Decision Date22 November 1910
Docket NumberNo. 7,037.,7,037.
Citation92 N.E. 1045,47 Ind.App. 466
PartiesREBEKAH ASSEMBLY I. O. O. F. OF INDIANA v. PULSE et al.
CourtIndiana Appellate Court

OPINION TEXT STARTS HERE

Appeal from Circuit Court, Bartholomew County; Marshal Hacker, Judge.

Action by William C. Pulse and others against the Rebekah Assembly I. O. O. F. of Indiana. Judgment for plaintiffs, and defendant appeals. Reversed, with instructions.

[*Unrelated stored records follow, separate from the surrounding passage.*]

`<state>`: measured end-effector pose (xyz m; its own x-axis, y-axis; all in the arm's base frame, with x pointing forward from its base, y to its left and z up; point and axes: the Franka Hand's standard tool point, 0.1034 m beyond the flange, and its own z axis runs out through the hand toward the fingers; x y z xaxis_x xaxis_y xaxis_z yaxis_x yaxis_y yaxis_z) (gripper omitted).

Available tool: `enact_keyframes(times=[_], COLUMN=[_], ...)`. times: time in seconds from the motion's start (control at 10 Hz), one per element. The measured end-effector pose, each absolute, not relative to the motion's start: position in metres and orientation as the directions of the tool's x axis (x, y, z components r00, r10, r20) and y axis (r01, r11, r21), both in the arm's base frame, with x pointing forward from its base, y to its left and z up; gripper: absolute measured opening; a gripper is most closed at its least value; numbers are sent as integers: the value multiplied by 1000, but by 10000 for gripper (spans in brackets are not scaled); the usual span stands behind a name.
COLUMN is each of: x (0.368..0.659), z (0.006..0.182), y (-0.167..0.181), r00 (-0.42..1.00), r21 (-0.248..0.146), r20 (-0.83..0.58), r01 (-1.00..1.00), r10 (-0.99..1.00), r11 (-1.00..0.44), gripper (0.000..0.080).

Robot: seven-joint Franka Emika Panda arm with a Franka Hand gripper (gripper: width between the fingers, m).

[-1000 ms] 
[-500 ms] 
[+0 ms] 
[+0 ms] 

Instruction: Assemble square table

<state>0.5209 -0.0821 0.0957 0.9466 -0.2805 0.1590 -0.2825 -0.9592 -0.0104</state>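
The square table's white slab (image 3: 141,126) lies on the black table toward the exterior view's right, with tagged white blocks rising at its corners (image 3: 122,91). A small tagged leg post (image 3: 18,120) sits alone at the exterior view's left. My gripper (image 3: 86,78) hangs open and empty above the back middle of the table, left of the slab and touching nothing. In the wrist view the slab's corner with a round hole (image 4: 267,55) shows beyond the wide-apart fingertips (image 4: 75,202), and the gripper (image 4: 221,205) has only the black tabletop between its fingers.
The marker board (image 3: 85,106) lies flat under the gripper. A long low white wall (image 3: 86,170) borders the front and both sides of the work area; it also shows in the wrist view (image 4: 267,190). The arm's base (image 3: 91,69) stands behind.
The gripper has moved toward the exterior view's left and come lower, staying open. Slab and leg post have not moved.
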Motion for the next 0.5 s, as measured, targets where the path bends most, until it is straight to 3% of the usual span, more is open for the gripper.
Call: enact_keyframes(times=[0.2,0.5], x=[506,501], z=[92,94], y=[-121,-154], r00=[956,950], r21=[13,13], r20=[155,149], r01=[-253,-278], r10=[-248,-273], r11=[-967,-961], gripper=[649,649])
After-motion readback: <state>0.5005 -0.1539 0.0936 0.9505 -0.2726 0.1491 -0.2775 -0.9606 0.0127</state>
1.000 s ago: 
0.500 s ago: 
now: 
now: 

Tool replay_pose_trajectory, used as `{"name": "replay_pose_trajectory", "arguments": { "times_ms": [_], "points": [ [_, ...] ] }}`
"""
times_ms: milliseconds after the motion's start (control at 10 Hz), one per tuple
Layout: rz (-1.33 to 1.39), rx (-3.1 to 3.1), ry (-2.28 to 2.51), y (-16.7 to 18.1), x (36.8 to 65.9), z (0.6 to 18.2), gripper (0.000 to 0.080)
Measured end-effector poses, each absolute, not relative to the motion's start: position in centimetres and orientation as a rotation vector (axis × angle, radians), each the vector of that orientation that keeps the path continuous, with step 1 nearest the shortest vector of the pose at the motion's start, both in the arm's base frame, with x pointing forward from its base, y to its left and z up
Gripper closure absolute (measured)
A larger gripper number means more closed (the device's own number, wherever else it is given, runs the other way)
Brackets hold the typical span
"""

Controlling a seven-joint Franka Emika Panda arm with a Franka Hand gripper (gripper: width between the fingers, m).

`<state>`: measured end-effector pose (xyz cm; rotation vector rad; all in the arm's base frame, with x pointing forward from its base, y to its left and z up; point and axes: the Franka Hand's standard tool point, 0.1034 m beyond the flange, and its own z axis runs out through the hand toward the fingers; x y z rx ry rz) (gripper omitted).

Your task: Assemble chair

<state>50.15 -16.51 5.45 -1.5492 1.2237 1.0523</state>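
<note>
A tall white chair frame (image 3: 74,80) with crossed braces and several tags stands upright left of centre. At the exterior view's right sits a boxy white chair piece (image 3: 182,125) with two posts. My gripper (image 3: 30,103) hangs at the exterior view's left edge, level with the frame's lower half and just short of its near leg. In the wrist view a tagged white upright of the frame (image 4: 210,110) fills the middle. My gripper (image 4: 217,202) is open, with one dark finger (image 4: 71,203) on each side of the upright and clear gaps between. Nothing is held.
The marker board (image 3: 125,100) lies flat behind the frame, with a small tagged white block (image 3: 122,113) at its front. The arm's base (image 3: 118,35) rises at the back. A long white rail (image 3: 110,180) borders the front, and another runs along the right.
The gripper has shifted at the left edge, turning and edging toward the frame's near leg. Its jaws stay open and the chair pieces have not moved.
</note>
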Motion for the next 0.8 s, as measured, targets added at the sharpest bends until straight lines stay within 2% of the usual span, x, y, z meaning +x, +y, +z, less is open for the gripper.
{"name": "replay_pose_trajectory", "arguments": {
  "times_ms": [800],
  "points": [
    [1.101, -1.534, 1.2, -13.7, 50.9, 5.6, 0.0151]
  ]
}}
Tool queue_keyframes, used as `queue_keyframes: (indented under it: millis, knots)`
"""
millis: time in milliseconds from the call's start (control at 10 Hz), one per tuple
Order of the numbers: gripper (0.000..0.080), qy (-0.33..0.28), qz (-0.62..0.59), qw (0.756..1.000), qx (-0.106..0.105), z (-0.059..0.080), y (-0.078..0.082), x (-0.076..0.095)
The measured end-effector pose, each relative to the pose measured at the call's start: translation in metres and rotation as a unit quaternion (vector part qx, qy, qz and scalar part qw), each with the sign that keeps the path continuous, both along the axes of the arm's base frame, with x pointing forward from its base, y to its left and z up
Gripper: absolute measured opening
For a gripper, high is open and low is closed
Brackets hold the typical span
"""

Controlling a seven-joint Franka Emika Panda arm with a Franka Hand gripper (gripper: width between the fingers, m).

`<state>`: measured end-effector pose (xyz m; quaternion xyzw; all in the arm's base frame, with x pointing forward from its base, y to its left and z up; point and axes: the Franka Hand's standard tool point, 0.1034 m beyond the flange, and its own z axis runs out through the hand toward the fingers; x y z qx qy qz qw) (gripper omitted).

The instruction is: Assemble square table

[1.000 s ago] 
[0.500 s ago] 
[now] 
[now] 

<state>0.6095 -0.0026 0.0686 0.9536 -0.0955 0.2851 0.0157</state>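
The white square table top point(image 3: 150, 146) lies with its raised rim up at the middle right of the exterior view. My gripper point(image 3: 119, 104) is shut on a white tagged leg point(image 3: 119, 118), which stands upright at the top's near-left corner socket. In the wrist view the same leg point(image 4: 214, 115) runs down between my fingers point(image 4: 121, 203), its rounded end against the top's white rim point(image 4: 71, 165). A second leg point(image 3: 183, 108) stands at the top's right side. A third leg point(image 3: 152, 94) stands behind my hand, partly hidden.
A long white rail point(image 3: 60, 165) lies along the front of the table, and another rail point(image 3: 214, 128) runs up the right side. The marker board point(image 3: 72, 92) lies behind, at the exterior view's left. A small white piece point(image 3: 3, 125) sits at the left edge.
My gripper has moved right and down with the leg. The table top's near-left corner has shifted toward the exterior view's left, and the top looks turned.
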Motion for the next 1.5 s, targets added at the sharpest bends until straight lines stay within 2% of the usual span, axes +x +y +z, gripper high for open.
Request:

Benj. F. Bennett, Thomas E. Davidson, Hord & Cox, and J. Frank Mann, for appellant. Davison Wilson and Chas. S. Baker, for appellees.

RABB, J.

Appellant and appellees entered into a written contract, by the terms of which appellees agreed to construct for appellant upon its grounds a certain building and covered passageway that would connect said building with one already standing on said ground, for which appellant agreed to pay appellees a certain named sum. The building and passageway were constructed by appellees as required by the terms of the contract, and the compensation named in the special contract therefor paid to the appellees by appellant. Afterwards this suit was brought by the appellees to recover the value of labor performed and material furnished by appellees in the construction of the passageway between the two buildings, based upon the theory that the compensation for such labor and material sued for was not covered by the price fixed in the contract. The complaint was in two paragraphs, appellant's demurrer to each of which was overruled, the case put at issue, and a jury trial had, resulting in a verdict and judgment in favor of appellees.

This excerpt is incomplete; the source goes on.